• What needs to be done: Reproduce the entries exactly. Omit none of them.

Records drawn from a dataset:
----------------

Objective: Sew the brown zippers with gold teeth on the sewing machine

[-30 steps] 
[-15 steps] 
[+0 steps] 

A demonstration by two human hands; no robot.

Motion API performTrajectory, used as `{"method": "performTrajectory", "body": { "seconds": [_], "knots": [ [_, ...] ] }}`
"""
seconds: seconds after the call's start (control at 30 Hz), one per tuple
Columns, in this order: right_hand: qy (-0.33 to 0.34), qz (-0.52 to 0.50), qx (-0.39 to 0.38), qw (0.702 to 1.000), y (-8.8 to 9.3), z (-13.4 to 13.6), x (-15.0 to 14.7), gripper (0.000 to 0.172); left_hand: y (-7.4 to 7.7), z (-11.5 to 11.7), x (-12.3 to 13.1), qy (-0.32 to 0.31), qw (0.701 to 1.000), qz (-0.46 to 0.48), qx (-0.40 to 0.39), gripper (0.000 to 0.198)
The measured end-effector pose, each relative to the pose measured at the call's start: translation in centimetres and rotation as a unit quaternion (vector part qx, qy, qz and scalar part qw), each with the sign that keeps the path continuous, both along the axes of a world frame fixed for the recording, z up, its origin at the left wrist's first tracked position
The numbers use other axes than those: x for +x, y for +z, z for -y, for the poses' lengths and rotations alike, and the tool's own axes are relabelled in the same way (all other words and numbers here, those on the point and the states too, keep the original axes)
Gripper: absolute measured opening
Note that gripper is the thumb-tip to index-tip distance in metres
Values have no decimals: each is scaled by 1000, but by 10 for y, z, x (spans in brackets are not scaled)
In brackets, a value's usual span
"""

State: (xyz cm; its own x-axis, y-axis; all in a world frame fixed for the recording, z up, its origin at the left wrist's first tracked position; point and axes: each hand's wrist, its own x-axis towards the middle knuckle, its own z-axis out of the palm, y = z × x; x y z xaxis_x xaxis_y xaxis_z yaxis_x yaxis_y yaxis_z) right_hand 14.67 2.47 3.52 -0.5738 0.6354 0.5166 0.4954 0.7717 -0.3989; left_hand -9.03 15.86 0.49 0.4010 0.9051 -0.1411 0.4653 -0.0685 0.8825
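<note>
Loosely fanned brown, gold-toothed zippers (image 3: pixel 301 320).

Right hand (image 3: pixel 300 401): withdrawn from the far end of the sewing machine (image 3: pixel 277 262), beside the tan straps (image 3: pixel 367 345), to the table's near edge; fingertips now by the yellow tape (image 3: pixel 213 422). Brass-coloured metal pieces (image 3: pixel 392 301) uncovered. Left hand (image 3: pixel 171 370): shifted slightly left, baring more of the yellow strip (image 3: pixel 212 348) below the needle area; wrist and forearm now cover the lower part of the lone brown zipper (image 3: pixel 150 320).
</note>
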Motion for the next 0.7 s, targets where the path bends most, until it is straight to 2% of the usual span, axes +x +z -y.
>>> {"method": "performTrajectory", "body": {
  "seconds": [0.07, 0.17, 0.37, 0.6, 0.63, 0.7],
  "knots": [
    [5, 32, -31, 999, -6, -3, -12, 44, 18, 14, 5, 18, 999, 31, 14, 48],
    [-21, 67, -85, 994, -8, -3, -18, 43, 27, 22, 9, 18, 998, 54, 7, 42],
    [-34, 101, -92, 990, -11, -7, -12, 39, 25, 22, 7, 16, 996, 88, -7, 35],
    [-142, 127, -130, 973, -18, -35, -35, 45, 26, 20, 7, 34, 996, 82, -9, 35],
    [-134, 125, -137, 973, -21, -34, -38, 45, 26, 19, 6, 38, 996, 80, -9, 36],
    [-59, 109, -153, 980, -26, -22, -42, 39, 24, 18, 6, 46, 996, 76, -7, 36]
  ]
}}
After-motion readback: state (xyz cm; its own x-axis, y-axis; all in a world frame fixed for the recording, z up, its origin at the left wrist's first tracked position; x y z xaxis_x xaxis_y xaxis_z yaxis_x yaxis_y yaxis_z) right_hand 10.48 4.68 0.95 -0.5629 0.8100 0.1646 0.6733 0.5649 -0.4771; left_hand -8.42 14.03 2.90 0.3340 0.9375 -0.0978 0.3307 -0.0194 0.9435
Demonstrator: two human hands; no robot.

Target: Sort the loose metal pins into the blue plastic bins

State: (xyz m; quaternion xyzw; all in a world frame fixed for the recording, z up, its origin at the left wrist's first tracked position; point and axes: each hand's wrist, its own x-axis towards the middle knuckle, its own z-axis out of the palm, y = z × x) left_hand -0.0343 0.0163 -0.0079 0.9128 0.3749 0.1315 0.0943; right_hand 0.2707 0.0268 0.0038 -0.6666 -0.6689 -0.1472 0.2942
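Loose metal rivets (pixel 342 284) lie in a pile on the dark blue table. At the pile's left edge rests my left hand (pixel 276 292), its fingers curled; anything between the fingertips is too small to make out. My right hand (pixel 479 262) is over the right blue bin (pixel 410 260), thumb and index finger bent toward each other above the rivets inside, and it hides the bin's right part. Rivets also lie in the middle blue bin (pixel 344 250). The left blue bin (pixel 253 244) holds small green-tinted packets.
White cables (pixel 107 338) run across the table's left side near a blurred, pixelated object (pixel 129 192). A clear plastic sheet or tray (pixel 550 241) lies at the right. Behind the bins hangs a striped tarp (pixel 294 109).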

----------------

• Output:
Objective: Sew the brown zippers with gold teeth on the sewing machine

[-30 steps] 
[-15 steps] 
[+0 steps] 

A demonstration by two human hands; no robot.

Motion API performTrajectory, used as `{"method": "performTrajectory", "body": { "seconds": [_], "knots": [ [_, ...] ] }}`
"""
seconds: seconds after the call's start (control at 30 Hz), one per tuple
Columns, in this order: right_hand: qy (-0.33 to 0.34), qz (-0.52 to 0.50), qx (-0.39 to 0.38), qw (0.702 to 1.000), y (-8.8 to 9.3), z (-13.4 to 13.6), x (-15.0 to 14.7), gripper (0.000 to 0.172); left_hand: y (-7.4 to 7.7), z (-11.5 to 11.7), x (-12.3 to 13.1), qy (-0.32 to 0.31), qw (0.701 to 1.000), qz (-0.46 to 0.48), qx (-0.40 to 0.39), gripper (0.000 to 0.198)
The measured end-effector pose, each relative to the pose measured at the call's start: translation in centimetres and rotation as a unit quaternion (vector part qx, qy, qz and scalar part qw), each with the sign that keeps the path continuous, both along the axes of a world frame fixed for the recording, z up, its origin at the left wrist's first tracked position
The numbers use other axes than those: x for +x, y for +z, z for -y, for the poses' lengths and rotations alike, and the tool's own axes are relabelled in the same way (all other words and numbers here, those on the point and the states too, keep the original axes)
Gripper: absolute measured opening
Note that gripper is the thumb-tip to index-tip distance in metres
Values have no decimals: each is scaled by 1000, but by 10 for y, z, x (spans in brackets are not scaled)
In brackets, a value's usual span
"""

State: (xyz cm; its own x-axis, y-axis; all in a world frame fixed for the recording, z up, its origin at the left wrist's first tracked position; point and axes: each hand's wrist, its own x-axis towards the middle knuckle, its own z-axis out of the palm, y = z × x; x y z xaxis_x xaxis_y xaxis_z yaxis_x yaxis_y yaxis_z) right_hand 14.67 2.47 3.52 -0.5738 0.6354 0.5166 0.4954 0.7717 -0.3989; left_hand -9.03 15.86 0.49 0.4010 0.9051 -0.1411 0.4653 -0.0685 0.8825
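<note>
Loosely fanned brown, gold-toothed zippers (image 3: pixel 301 320).

Right hand (image 3: pixel 300 401): withdrawn from the far end of the sewing machine (image 3: pixel 277 262), beside the tan straps (image 3: pixel 367 345), to the table's near edge; fingertips now by the yellow tape (image 3: pixel 213 422). Brass-coloured metal pieces (image 3: pixel 392 301) uncovered. Left hand (image 3: pixel 171 370): shifted slightly left, baring more of the yellow strip (image 3: pixel 212 348) below the needle area; wrist and forearm now cover the lower part of the lone brown zipper (image 3: pixel 150 320).
</note>
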Motion for the next 0.7 s, targets where the path bends most, until it is straight to 2% of the usual span, axes +x +z -y.
>>> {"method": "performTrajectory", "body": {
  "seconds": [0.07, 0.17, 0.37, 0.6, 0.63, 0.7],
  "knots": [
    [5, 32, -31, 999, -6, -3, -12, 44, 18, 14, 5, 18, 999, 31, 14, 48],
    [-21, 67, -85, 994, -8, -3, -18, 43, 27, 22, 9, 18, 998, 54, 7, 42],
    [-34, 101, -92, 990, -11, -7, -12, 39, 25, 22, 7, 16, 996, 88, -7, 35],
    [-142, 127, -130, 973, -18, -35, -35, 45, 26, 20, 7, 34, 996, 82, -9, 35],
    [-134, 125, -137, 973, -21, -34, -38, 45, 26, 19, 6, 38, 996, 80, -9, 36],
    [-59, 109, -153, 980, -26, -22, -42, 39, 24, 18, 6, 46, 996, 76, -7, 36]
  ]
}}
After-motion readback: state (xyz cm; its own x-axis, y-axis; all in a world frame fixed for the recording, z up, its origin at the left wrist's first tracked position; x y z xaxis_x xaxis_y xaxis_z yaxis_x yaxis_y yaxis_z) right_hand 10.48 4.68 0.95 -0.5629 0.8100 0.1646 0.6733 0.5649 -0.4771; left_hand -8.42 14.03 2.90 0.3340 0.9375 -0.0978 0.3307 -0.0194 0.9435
Demonstrator: two human hands; no robot.

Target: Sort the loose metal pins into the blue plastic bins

State: (xyz m; quaternion xyzw; all in a world frame fixed for the recording, z up, its origin at the left wrist's first tracked position; point and axes: each hand's wrist, its own x-axis towards the middle knuckle, its own z-axis out of the palm, y = z × x) left_hand -0.0343 0.0163 -0.0079 0.9128 0.3749 0.1315 0.0943; right_hand 0.2707 0.0268 0.0038 -0.6666 -0.6689 -0.1472 0.2942
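Loose metal rivets (pixel 342 284) lie in a pile on the dark blue table. At the pile's left edge rests my left hand (pixel 276 292), its fingers curled; anything between the fingertips is too small to make out. My right hand (pixel 479 262) is over the right blue bin (pixel 410 260), thumb and index finger bent toward each other above the rivets inside, and it hides the bin's right part. Rivets also lie in the middle blue bin (pixel 344 250). The left blue bin (pixel 253 244) holds small green-tinted packets.
White cables (pixel 107 338) run across the table's left side near a blurred, pixelated object (pixel 129 192). A clear plastic sheet or tray (pixel 550 241) lies at the right. Behind the bins hangs a striped tarp (pixel 294 109).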

The exercise is finished.